### Activity
An exact copy of the records below is required, and it must contain no pictures.
*** Information supplied ***
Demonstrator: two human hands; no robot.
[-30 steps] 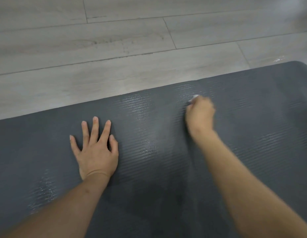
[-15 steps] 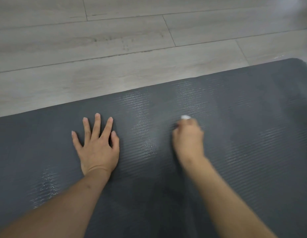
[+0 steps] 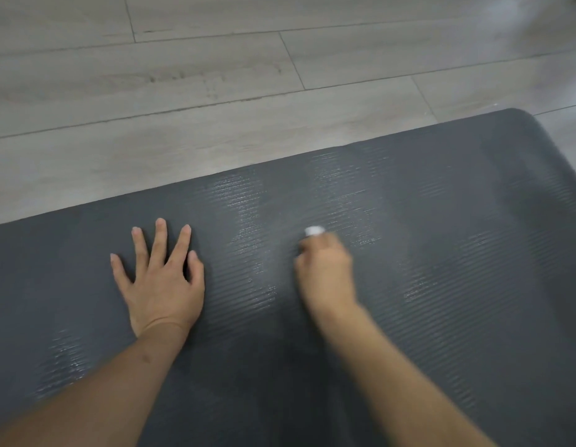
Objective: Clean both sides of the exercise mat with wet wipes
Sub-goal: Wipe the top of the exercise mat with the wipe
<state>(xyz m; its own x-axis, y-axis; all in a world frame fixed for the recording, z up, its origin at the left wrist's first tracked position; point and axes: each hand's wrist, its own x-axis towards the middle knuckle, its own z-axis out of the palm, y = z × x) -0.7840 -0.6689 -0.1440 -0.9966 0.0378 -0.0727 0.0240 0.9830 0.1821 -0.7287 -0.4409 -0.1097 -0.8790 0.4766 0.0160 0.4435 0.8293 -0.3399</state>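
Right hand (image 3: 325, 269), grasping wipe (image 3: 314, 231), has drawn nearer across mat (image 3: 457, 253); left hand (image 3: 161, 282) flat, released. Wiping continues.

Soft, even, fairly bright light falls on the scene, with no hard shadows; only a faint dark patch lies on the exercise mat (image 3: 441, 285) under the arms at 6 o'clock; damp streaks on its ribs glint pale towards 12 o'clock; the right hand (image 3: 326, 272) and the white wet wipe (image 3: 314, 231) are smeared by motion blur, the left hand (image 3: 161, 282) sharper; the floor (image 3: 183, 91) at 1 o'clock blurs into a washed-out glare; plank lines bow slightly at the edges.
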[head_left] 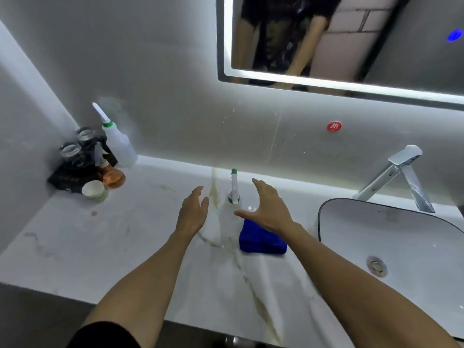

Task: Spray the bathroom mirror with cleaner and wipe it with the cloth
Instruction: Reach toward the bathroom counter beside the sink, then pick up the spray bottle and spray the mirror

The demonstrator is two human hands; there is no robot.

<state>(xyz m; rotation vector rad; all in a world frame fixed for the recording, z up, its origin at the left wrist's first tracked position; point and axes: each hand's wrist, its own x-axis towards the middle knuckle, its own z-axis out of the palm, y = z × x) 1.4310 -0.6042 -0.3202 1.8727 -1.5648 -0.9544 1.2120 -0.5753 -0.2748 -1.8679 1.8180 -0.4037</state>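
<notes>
Head view, red sticker reading 热, spray bottle

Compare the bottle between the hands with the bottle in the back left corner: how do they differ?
The near bottle stands on the counter between the left hand and right hand, beside the blue cloth; the corner bottle stands against the wall by the glasses. The near bottle's nozzle looks upright, the corner bottle's tilted. Both are white with green collars.

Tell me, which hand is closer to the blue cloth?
The right hand. It hovers open just above the blue cloth's far edge. The left hand is also open but on the other side of the spray bottle, away from the cloth.
</notes>
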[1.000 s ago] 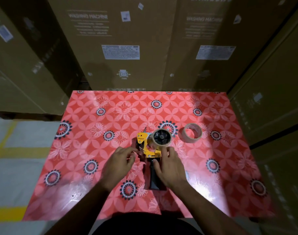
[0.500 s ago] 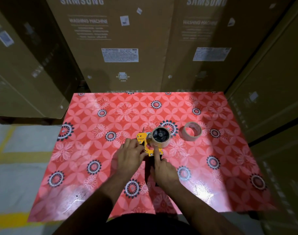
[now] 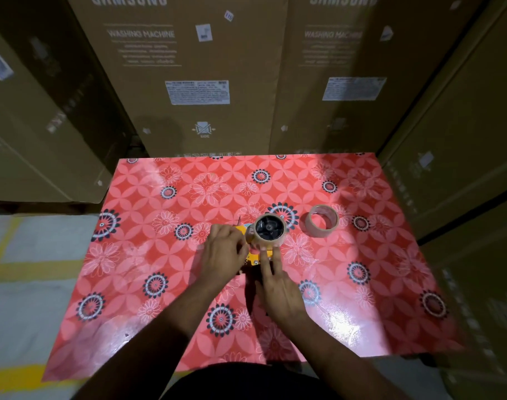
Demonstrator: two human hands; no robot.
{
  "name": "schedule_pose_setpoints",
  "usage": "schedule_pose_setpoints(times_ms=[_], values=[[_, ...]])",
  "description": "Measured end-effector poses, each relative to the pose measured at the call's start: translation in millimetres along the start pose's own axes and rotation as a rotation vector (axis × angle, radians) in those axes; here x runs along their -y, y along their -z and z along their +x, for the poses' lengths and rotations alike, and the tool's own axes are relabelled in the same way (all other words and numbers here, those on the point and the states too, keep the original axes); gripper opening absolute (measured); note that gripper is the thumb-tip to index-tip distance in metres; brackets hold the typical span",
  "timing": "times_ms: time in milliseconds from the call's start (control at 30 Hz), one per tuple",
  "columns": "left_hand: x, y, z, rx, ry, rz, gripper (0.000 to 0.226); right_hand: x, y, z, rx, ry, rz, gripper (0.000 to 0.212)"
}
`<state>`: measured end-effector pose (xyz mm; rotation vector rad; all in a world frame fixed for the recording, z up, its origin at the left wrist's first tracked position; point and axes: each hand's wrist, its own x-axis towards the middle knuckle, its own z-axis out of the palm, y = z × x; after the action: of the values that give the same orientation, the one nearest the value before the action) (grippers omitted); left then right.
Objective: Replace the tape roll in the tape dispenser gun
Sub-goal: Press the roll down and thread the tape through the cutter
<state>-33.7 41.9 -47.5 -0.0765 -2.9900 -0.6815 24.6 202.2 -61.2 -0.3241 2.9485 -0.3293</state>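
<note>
A yellow tape dispenser gun [image 3: 253,256] lies flat on the red flowered table [image 3: 160,255], its black handle hidden under my right hand. A nearly spent tape roll [image 3: 269,230] sits on its black hub. My left hand [image 3: 225,254] covers the gun's front end with fingers curled on the yellow frame. With its fingers straight, my right hand [image 3: 277,284] presses on the frame just below the roll. A second, fuller roll of clear tape [image 3: 321,220] lies flat on the table to the right of the gun, apart from both hands.
Tall cardboard washing machine boxes [image 3: 200,82] stand right behind the table and along its right side [image 3: 463,168]. More boxes stand at the left [image 3: 44,125]. Grey floor with yellow lines [image 3: 21,269] lies left of the table.
My left hand moved forward onto the gun's front end and took hold of the frame. My right hand slid up from the handle, its fingers now reaching the frame below the roll.
</note>
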Motion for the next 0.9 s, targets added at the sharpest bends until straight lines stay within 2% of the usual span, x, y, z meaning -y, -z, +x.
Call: schedule_pose_setpoints(times_ms=[100,200,267,400,500,667,800,867,900], values=[[4,-12,19,0.169,0.014,0.092,0.02,-1,-2,-3,0.001,0.04,0.009,0.071],[1,-17,28,0.238,0.027,0.095,0.037,-2,-5,-6,0.013,0.032,-0.007,0.084],[0,-17,29,0.224,-0.017,0.128,0.039,-3,-7,-7,0.033,0.021,-0.03,0.087],[2,-16,22,0.143,-0.054,0.149,0.022,-3,-6,-4,0.038,0.021,-0.073,0.086],[2,-16,17,0.076,-0.058,0.1,0.032,-3,-8,-4,0.034,0.024,-0.091,0.087],[4,-19,15,0.101,-0.096,0.034,0.04,-3,-7,-3,-0.004,0.064,-0.106,0.089],[1,-20,18,0.17,-0.074,0.042,0.026,-3,-4,-1,-0.067,0.103,-0.137,0.089],[3,-23,18,0.162,-0.067,0.029,0.014,-2,-3,-1,-0.077,0.114,-0.147,0.088],[5,-24,18,0.146,-0.063,0.027,0.015,-2,-4,-1,-0.078,0.115,-0.153,0.086]])
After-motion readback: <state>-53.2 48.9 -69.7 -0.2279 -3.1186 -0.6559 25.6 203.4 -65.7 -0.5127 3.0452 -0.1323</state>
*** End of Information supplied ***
### Response for this exercise
Demonstrator: two human hands; no robot.
[-30 steps] 
[-15 steps] 
[+0 steps] 
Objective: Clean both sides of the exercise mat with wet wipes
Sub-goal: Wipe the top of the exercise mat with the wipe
<state>(xyz m; its own x-axis, y-axis; all in a world frame fixed for the recording, z up, its origin at the left wrist's first tracked position; point and axes: each hand's wrist, its own x-axis towards the middle knuckle, its own z-axis out of the palm, y = z × x) -0.7840 -0.6689 -0.1440 -0.9966 0.0378 -0.0727 0.0240 0.9830 0.1821 -0.7287 -0.4409 -0.1097 -0.8790 0.4766 0.0160 0.4435 0.8293 -0.3399</state>
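Right hand (image 3: 325, 269), grasping wipe (image 3: 314, 231), has drawn nearer across mat (image 3: 457, 253); left hand (image 3: 161, 282) flat, released. Wiping continues.

Soft, even, fairly bright light falls on the scene, with no hard shadows; only a faint dark patch lies on the exercise mat (image 3: 441, 285) under the arms at 6 o'clock; damp streaks on its ribs glint pale towards 12 o'clock; the right hand (image 3: 326, 272) and the white wet wipe (image 3: 314, 231) are smeared by motion blur, the left hand (image 3: 161, 282) sharper; the floor (image 3: 183, 91) at 1 o'clock blurs into a washed-out glare; plank lines bow slightly at the edges.
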[head_left] 

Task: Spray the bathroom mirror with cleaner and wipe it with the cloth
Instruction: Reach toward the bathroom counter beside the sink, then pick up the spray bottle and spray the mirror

The demonstrator is two human hands; there is no robot.

<state>(xyz m; rotation vector rad; all in a world frame fixed for the recording, z up, its origin at the left wrist's first tracked position; point and axes: each hand's wrist, its own x-axis towards the middle knuckle, its own z-axis out of the palm, y = z × x) 1.4310 -0.6042 -0.3202 1.8727 -1.5648 -0.9544 1.2120 -0.5753 -0.2748 -1.8679 1.8180 -0.4037</state>
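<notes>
Head view, red sticker reading 热, spray bottle

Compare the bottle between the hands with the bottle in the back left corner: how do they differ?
The near bottle stands on the counter between the left hand and right hand, beside the blue cloth; the corner bottle stands against the wall by the glasses. The near bottle's nozzle looks upright, the corner bottle's tilted. Both are white with green collars.

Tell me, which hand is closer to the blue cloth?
The right hand. It hovers open just above the blue cloth's far edge. The left hand is also open but on the other side of the spray bottle, away from the cloth.
</notes>
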[1.000 s ago] 
[0.500 s ago] 
[now] 
Demonstrator: two human hands; no robot.
{
  "name": "schedule_pose_setpoints",
  "usage": "schedule_pose_setpoints(times_ms=[_], values=[[_, ...]])",
  "description": "Measured end-effector poses, each relative to the pose measured at the call's start: translation in millimetres along the start pose's own axes and rotation as a rotation vector (axis × angle, radians) in those axes; here x runs along their -y, y along their -z and z along their +x, for the poses' lengths and rotations alike, and the tool's own axes are relabelled in the same way (all other words and numbers here, those on the point and the states too, keep the original axes); gripper opening absolute (measured); note that gripper is the thumb-tip to index-tip distance in metres; brackets hold the typical span",
  "timing": "times_ms: time in milliseconds from the call's start (control at 30 Hz), one per tuple",
  "columns": "left_hand: x, y, z, rx, ry, rz, gripper (0.000 to 0.226); right_hand: x, y, z, rx, ry, rz, gripper (0.000 to 0.212)"
}
`<state>`: measured end-effector pose (xyz mm; rotation vector rad; all in a world frame fixed for the recording, z up, its origin at the left wrist's first tracked position; point and axes: each hand's wrist, its own x-axis towards the middle knuckle, its own z-axis out of the palm, y = z × x; after the action: of the values that give the same orientation, the one nearest the value before the action) (grippers omitted); left then right.
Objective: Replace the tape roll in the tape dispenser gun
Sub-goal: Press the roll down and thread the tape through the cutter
<state>-33.7 41.9 -47.5 -0.0765 -2.9900 -0.6815 24.6 202.2 -61.2 -0.3241 2.9485 -0.3293</state>
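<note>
A yellow tape dispenser gun [image 3: 253,256] lies flat on the red flowered table [image 3: 160,255], its black handle hidden under my right hand. A nearly spent tape roll [image 3: 269,230] sits on its black hub. My left hand [image 3: 225,254] covers the gun's front end with fingers curled on the yellow frame. With its fingers straight, my right hand [image 3: 277,284] presses on the frame just below the roll. A second, fuller roll of clear tape [image 3: 321,220] lies flat on the table to the right of the gun, apart from both hands.
Tall cardboard washing machine boxes [image 3: 200,82] stand right behind the table and along its right side [image 3: 463,168]. More boxes stand at the left [image 3: 44,125]. Grey floor with yellow lines [image 3: 21,269] lies left of the table.
My left hand moved forward onto the gun's front end and took hold of the frame. My right hand slid up from the handle, its fingers now reaching the frame below the roll.
</note>
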Motion for the next 0.9 s, targets added at the sharpest bends until straight lines stay within 2% of the usual span, x, y, z meaning -y, -z, +x.
Call: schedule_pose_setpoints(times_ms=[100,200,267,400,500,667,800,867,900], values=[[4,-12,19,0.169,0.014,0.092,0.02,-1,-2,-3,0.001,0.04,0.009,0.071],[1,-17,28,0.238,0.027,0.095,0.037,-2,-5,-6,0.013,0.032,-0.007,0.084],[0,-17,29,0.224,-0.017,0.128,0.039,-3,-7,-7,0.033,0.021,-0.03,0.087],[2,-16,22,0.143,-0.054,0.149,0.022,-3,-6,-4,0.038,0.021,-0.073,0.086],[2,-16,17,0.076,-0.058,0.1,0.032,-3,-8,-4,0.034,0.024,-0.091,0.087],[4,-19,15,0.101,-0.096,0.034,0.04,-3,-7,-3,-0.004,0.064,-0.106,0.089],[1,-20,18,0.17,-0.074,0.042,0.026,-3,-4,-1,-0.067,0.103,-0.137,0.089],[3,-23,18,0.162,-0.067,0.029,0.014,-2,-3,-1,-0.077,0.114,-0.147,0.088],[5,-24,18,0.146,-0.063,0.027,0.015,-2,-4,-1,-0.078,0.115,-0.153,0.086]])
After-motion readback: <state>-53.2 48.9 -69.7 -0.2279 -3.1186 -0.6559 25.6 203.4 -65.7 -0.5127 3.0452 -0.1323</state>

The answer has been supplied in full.